In what will likely be remembered as one of his more desperate and transparent bids to start a fire under the market, President Trump tweeted early Monday morning that his team had received multiple calls from Beijing about the prospects for restarting trade talks. However, China swiftly denied this, and insisted that it had no knowledge of any calls going out to the Trump Administration.
And on Tuesday, more than 24 hours after the supposed 'olive branch' was offered, China's Foreign Minister clarified that it it still isn't aware of any calls to President Trump's camp, like the one the president described in his tweet.
A spokesman for the foreign ministry also complained about the US's 'regretful' decision to move ahead with raising tariffs again.
Speaking to Bloomberg, a spokesman for the foreign ministry said he wasn't aware of any detente between Washington and Beijing.
"I’m not aware of that," Chinese Foreign Ministry spokesman Geng Shuang said at a regular briefing in Beijing on Tuesday.

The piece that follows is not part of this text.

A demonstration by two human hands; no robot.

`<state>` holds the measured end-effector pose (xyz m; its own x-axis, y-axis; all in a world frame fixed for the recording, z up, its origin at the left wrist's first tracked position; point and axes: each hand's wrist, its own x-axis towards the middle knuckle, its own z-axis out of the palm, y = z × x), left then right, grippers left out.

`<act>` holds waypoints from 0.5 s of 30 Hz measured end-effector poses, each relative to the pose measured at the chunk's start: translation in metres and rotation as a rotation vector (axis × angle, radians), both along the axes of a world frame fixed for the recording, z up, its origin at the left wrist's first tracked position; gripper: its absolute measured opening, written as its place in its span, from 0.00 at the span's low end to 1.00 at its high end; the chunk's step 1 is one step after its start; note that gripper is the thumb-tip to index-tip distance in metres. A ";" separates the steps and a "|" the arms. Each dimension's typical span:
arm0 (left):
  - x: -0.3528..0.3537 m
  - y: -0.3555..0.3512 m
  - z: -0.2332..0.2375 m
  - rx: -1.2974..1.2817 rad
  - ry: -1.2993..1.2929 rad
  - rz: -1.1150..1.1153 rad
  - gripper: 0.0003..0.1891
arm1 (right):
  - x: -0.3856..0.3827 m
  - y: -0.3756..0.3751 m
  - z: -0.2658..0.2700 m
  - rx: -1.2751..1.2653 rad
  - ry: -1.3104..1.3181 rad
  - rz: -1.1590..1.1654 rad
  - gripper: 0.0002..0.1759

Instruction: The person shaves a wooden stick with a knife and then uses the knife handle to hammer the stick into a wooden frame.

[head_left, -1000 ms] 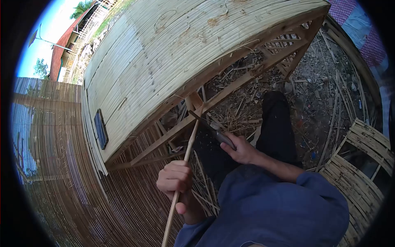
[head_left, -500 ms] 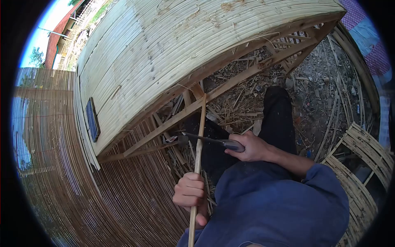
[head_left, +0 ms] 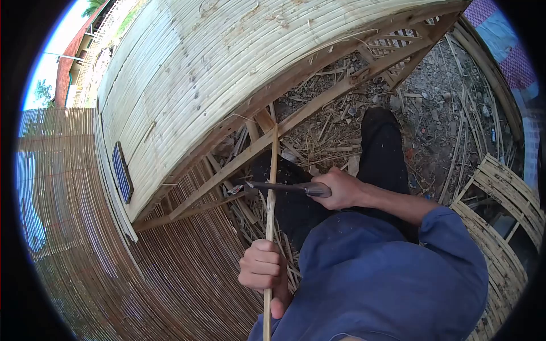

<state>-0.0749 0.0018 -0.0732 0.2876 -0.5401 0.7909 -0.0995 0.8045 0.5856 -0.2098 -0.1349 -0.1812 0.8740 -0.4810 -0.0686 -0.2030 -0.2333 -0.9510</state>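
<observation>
While gripping a thin bamboo stick (head_left: 272, 170) low down, left hand (head_left: 263, 267) clenched in a full fist, fingers (head_left: 267, 262) wrapped right round it. Stick upright in front of the lap, top end crossing the wooden frame rail (head_left: 318, 105) under the big slatted bamboo surface (head_left: 216, 74). Right hand (head_left: 340, 189) closed on the handle of a knife (head_left: 278, 186), blade lying crosswise and meeting the stick about midway up. Behind the stick: a black trouser leg (head_left: 380, 153) and ground littered with bamboo scraps (head_left: 330, 142). Frame struts just beyond the blade tip, crowding that side. Near the slatted surface's far left edge, a dark flat rectangular panel (head_left: 121, 172). Left of the frame, a wide split-bamboo mat (head_left: 114, 273). To the right, well apart, curved woven bamboo pieces (head_left: 500, 199); in the top right corner, pink checked cloth (head_left: 517, 57).
</observation>
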 end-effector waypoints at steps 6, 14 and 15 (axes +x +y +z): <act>-0.002 0.000 -0.003 -0.001 0.016 0.019 0.38 | 0.017 -0.039 -0.034 0.108 0.248 -0.223 0.07; -0.002 -0.001 0.000 0.003 0.014 0.008 0.38 | 0.004 -0.013 -0.021 -0.041 0.005 0.017 0.08; -0.004 0.004 0.001 0.032 0.008 0.005 0.38 | 0.015 -0.009 -0.064 0.217 0.105 -0.156 0.07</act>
<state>-0.0786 0.0059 -0.0720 0.2967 -0.5638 0.7708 -0.0984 0.7848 0.6119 -0.1945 -0.1438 -0.2455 0.7735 -0.5732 -0.2705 -0.3204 0.0146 -0.9472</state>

"Regretfully the U.S. has announced its decision to add new tariffs on Chinese products. Such maximum pressure will hurt both sides and is not constructive at all."
Trump famously said Monday that the prospects for a deal were better now than at any time in the recent past, though the market largely ignored him as Chinese sources continued to insist that the relationship between the two sides remained strained.
Hu Xijin, the Global Times editor-in-chief, tweeted that, to the best of his knowledge, the two sides hadn't spoken at all in recent days.
Based on what I know, Chinese and US top negotiators didn't hold phone talks in recent days. The two sides have been keeping contact at technical level, it doesn't have significance that President Trump suggested. China didn't change its position. China won't cave to US pressure.— Hu Xijin 胡锡进 (@HuXijin_GT) August 26, 2019
During a briefing on Tuesday, Geng reiterated China's view, saying it hoped "the US can exercise restraint, come back to reason and create conditions for our consultation based on mutual respect equality and mutual benefit."
Meanwhile, China’s top trade negotiator, Vice Premier Liu He, said Monday that China is "willing to solve the problem through consultation and cooperation with a calm attitude."
But the People's Daily warned that the US "shouldn’t misjudge" China’s determination to retaliate if the US follows through with its plans to raise tariffs.